She knew the clattering wagons were bound for Boston proper, but the vague tangle of streets that lay across the Broadway bridge surfaced in her mind with the sound of the horses and resubmerged with its diminishment. As the flow of drays subsided--the wagons no longer traveling two across but single file--pounding hooves gave way to the creak of floorboards and the muffled voices of neighbors. Factory whistles blew. Church bells rang. The vegetable man made his way down D Street shouting, "Fresh tomatoes," even if there were no tomatoes, because those words distinguished him from the other vegetable men who plied their carts through Southie.

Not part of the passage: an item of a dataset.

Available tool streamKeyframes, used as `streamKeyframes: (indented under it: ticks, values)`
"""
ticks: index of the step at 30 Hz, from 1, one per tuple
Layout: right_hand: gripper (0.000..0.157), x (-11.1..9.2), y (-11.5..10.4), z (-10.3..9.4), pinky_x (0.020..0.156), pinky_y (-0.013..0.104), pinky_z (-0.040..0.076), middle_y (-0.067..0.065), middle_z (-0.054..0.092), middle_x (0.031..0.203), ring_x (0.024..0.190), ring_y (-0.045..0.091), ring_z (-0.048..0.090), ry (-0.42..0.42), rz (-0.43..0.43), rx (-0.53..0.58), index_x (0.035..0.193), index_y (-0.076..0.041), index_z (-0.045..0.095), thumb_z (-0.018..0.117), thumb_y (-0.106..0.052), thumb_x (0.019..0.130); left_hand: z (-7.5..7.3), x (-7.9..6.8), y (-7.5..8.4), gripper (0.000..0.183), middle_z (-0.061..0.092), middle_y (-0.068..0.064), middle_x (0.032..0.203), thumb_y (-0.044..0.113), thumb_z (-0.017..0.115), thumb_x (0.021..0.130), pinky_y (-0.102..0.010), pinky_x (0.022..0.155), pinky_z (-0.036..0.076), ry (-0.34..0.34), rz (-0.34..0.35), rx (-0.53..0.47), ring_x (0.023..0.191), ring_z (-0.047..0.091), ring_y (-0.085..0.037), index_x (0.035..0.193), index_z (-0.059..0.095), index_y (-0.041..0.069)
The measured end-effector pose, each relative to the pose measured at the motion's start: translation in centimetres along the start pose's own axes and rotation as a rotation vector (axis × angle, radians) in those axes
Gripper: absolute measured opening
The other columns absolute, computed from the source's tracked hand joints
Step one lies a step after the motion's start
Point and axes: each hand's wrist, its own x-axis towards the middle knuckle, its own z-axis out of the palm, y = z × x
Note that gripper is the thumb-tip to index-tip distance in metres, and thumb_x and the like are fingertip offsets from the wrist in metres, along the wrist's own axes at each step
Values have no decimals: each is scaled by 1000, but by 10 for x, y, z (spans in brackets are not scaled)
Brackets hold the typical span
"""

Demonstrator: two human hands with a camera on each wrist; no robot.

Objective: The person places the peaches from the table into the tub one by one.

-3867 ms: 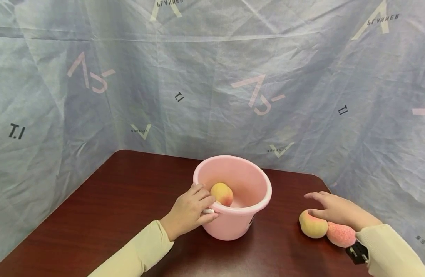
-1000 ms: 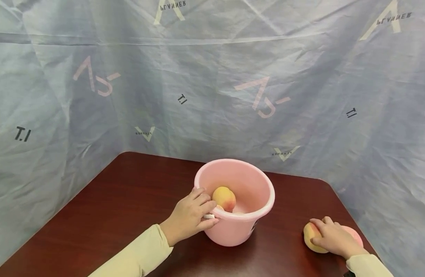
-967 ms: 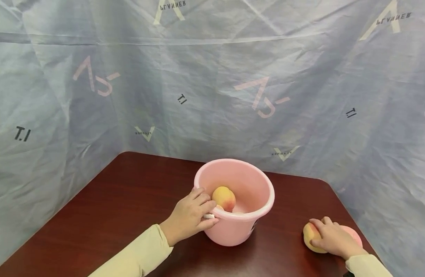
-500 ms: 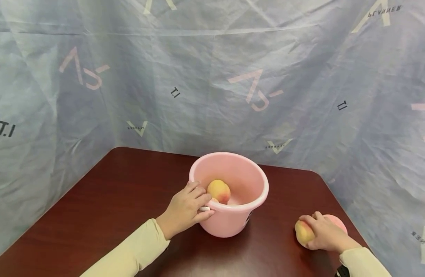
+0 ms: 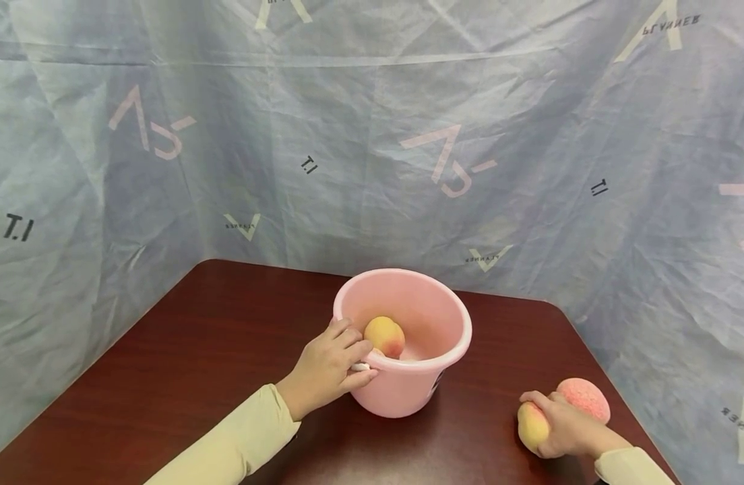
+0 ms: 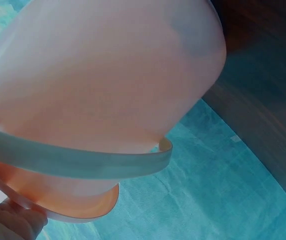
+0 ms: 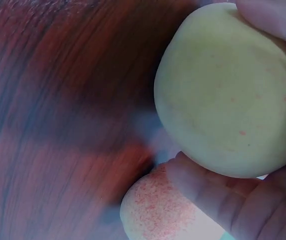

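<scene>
My left hand point(image 5: 328, 367) grips the near left rim of a pink bucket point(image 5: 402, 387), fingers over the edge. A yellow peach with a red blush point(image 5: 385, 336) lies inside, and a sliver of something similar shows beside it, mostly hidden by the rim. Over on the right, my right hand point(image 5: 563, 426) holds another yellow peach point(image 5: 533, 427) between fingers and thumb. The right wrist view shows this peach point(image 7: 228, 95) large, with fingers at both sides. Just behind that hand lies a speckled pink-red peach point(image 5: 584, 400), partly covered by it.
Both the bucket and the loose peach rest on a dark red-brown wooden table point(image 5: 238, 323). Grey-blue printed cloth point(image 5: 372, 168) hangs around its back and sides. A pale handle band point(image 6: 83, 160) crosses the bucket's outer wall in the left wrist view.
My right hand has come down onto the yellow peach, taken hold of it and turned it slightly, uncovering more of the speckled peach. The left hand stays on the bucket rim.
</scene>
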Motion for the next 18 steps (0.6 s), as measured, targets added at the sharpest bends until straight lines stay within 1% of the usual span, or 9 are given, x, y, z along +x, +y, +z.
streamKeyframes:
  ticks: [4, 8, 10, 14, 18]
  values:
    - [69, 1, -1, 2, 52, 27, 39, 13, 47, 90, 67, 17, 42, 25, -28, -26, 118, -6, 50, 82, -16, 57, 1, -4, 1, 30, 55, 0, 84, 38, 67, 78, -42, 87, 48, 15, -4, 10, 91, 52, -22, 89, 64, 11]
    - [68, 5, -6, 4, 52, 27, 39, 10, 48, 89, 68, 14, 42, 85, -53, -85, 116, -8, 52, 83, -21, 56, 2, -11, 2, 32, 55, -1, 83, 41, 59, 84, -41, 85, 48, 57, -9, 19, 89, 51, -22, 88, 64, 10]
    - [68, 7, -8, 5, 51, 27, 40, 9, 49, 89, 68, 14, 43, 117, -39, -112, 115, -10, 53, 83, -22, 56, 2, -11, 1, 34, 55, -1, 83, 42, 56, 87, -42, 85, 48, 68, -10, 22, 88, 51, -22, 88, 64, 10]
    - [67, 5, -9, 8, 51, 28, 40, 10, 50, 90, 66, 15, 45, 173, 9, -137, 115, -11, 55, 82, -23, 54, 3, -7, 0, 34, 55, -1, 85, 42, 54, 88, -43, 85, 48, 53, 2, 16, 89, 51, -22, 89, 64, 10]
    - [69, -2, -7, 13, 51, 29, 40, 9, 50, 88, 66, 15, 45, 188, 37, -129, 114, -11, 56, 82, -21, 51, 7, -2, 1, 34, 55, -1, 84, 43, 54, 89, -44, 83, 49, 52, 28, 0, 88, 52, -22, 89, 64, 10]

As Lydia stirred, her mother put up water for cocoa and oatmeal. By the time Lydia had the little ones dressed, Michael and their father had finished their morning ablutions and the washbasin was hers alone. By the time she had brushed and pinned her hair, the drays were gone. Indeterminate Boston had once again been vanquished by the certainty of Southie.

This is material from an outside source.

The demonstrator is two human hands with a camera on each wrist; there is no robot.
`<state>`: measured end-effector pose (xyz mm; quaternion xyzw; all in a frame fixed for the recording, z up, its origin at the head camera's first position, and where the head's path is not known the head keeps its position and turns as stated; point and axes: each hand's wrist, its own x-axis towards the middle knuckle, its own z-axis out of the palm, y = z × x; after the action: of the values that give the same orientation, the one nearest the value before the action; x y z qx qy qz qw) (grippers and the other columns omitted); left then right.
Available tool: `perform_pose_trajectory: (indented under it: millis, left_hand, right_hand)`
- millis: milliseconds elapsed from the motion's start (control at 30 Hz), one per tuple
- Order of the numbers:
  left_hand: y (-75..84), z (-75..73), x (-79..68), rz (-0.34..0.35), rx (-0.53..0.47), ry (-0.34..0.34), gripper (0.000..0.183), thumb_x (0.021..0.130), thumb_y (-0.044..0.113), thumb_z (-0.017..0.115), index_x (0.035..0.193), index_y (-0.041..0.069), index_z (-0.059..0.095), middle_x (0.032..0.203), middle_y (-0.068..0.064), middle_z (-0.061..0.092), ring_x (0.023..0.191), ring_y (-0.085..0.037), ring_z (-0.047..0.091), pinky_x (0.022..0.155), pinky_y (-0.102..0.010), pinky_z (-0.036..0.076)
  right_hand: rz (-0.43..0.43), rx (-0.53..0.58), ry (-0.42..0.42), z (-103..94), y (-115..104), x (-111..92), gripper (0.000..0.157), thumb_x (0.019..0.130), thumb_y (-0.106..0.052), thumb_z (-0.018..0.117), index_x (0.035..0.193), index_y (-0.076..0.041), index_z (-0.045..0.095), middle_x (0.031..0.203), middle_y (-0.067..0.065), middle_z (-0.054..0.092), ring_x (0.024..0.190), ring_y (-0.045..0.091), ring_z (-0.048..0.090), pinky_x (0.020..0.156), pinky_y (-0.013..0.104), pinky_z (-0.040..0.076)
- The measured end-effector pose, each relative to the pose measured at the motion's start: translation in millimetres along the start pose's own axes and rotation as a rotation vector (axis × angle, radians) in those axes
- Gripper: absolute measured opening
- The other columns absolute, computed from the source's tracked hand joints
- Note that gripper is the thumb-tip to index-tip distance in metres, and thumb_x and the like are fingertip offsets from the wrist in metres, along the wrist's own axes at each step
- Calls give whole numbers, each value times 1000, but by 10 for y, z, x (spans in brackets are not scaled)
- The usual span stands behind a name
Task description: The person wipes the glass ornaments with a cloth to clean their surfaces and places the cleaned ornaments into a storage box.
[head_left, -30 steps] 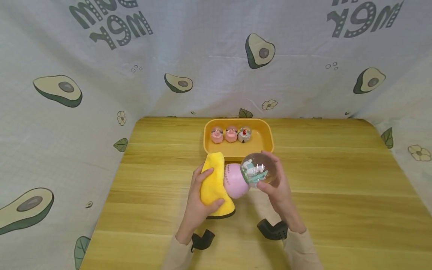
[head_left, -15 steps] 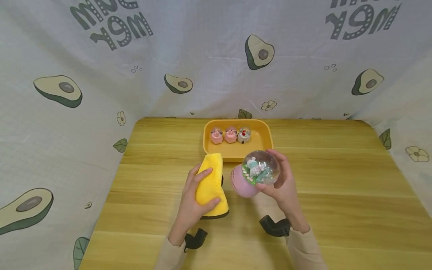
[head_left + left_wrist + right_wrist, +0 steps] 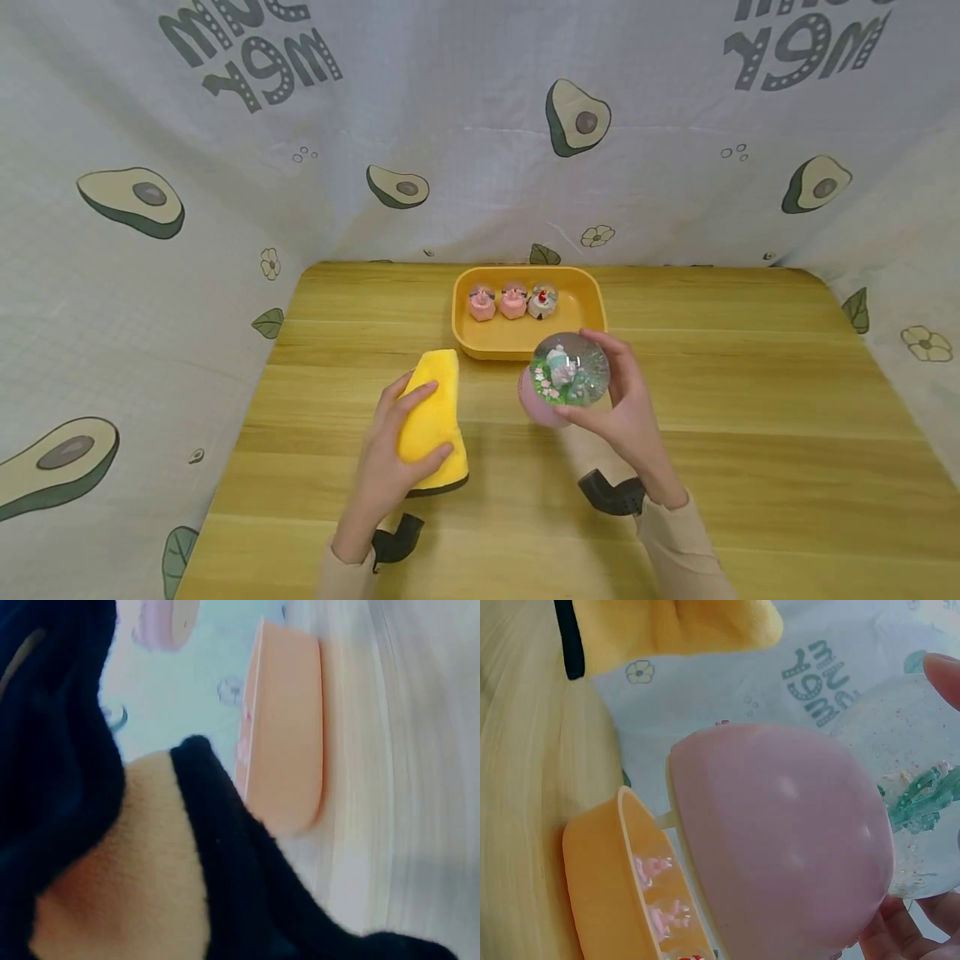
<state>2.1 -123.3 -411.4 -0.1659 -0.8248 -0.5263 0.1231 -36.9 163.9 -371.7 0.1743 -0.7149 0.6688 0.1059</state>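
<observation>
My right hand (image 3: pixel 618 408) grips a snow globe (image 3: pixel 570 369) by its clear ball, thumb on the near side and fingers on the far side. Its pink base (image 3: pixel 780 832) fills the middle of the right wrist view, tilted and off the table; white and green figures show inside the ball. To the left, my left hand (image 3: pixel 386 450) holds a folded yellow cloth (image 3: pixel 433 425) with a dark edge, fingers over it and thumb at its near side. Cloth and globe are apart. In the left wrist view the cloth (image 3: pixel 142 847) covers much of the picture.
An orange-yellow tray (image 3: pixel 585 340) stands at the back of the wooden table (image 3: pixel 750 400). Two pink little globes (image 3: pixel 513 302) and a white one (image 3: pixel 542 302) sit in a row inside it. A printed curtain (image 3: pixel 480 183) hangs behind the table.
The left hand has drawn the cloth away from the pink base, leftward. The right hand has tipped the globe, so its ball faces up more and the base sits below it.
</observation>
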Motion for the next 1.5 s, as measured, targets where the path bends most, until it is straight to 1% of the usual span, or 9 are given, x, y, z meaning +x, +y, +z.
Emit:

South Boston belonged to Lydia as profoundly and wordlessly as her thimble finger. Her knowledge of its streets was more complete than any atlas, her mental maps reflecting changes that occurred from season to season, day to day, and hour to hour. Each time she left 28 D Street--one among a row of identical triple-decker houses, the tenements lining the street like so many stained teeth--her route reflected this internal almanac. If on a Tuesday afternoon her mother wanted flour and jam from Hennessy's, she would avoid the more direct route along Fifth Street due to her dislike of the soap grease man and his fleshy block of laundry soap. No matter what the errand, Third Street was best avoided in early evening when the flood tide of drays returning to their stables rendered it both dangerous and rank.

In deep winter, when ice and hard-packed snow made walking treacherous, West Broadway was the place to catch a ride on the tailboard of a snow dray delivering milk, groceries, or beer, but sledding was best saved for Dorchester Heights. If a good enough sled could be found, and if the streets were not too crowded, it was possible to start at G Street and traverse almost a quarter of the alphabet--all the way to L Street. Whether because he was luckier or a year older, Michael was the superior sledder; at her best Lydia could only make J Street before her sled or her resolve gave out.

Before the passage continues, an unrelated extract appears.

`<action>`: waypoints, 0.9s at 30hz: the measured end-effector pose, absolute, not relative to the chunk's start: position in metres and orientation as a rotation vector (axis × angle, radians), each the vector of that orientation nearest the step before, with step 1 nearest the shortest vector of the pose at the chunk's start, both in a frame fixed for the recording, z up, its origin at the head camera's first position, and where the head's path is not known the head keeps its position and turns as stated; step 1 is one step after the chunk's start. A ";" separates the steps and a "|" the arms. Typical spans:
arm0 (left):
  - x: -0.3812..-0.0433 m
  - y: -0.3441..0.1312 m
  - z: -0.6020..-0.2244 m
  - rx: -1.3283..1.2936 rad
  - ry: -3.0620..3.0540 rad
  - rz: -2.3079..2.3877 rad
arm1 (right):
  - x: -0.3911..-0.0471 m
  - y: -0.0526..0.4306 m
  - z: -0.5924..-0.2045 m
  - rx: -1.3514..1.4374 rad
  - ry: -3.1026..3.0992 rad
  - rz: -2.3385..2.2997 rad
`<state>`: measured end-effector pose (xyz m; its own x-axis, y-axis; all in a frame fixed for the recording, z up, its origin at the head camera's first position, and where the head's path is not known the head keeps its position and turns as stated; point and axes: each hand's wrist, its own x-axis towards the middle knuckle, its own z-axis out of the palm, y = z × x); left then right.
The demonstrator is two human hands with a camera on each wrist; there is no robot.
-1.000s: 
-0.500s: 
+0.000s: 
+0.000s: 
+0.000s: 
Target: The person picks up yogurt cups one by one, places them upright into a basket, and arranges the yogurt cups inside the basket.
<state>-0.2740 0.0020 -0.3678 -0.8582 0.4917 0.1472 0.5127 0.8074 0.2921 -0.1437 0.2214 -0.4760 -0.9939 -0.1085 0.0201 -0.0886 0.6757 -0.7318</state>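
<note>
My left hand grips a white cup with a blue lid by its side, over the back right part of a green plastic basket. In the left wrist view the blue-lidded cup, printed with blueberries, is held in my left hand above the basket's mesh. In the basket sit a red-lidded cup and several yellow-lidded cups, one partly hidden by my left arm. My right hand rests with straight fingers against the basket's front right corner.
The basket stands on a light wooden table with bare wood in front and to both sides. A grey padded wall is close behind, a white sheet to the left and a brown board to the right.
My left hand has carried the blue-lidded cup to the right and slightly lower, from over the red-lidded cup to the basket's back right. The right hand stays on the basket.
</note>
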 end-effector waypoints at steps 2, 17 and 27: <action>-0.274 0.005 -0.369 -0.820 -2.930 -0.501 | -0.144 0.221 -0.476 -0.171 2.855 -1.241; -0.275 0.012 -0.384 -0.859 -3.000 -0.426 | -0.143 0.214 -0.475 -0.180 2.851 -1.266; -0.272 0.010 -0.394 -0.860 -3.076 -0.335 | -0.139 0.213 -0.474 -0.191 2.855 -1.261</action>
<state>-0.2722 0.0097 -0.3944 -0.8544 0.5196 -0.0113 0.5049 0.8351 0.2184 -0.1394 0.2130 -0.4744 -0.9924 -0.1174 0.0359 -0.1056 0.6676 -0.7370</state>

Because Dan Kilkenny was an iceman, the whole D Street gang was in thrall to Lydia and Michael in summer. In the thick of that season there were few things more magical than ice--the blocks that emerged, impossibly, from the back of the wagon, steaming not with heat but with cold, the unmistakable stomp of the iceman conquering the stairwell, gleaming blocks of ice piled on his broad back like enormous melting diamonds. Contrary to Father O'Brian's Sunday descriptions of a place streaming with light and angel song Lydia was certain Heaven resembled the interior of her father's ice wagon: a dark place, cool and quiet. There the salt hay, sawdust, and straw effaced the airborne tang of leather and glue from the nearby shoe factory and muted the call of the ragman.

Excerpted from Wickett's Remedy by Myla Goldberg Copyright © 2005 by Myla Goldberg. Excerpted by permission of Doubleday, a division of Random House, Inc. All rights reserved. No part of this excerpt may be reproduced or reprinted without permission in writing from the publisher.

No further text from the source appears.